## AIM OF THE TASK
Each line below is to be copied exactly as it appears.

## DATA PROVIDED

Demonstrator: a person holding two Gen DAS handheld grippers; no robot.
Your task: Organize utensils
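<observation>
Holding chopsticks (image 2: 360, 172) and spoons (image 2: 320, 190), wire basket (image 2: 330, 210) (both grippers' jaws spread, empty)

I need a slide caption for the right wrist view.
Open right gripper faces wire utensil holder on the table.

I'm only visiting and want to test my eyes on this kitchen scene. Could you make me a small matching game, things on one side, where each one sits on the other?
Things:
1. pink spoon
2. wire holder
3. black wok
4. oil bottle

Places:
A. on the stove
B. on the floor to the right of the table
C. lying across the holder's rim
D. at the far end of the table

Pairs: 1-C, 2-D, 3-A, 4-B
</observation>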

## SOLUTION FOR THIS EXERCISE
Demonstrator: a person holding two Gen DAS handheld grippers; no robot.
Your task: Organize utensils
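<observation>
Holding chopsticks (image 2: 360, 172) and spoons (image 2: 320, 190), wire basket (image 2: 330, 210) (both grippers' jaws spread, empty)

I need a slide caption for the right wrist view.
Open right gripper faces wire utensil holder on the table.

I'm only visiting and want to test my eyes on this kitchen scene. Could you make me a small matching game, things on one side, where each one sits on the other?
Things:
1. pink spoon
2. wire holder
3. black wok
4. oil bottle

Places:
A. on the stove
B. on the floor to the right of the table
C. lying across the holder's rim
D. at the far end of the table

Pairs: 1-C, 2-D, 3-A, 4-B
</observation>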

This output is finished.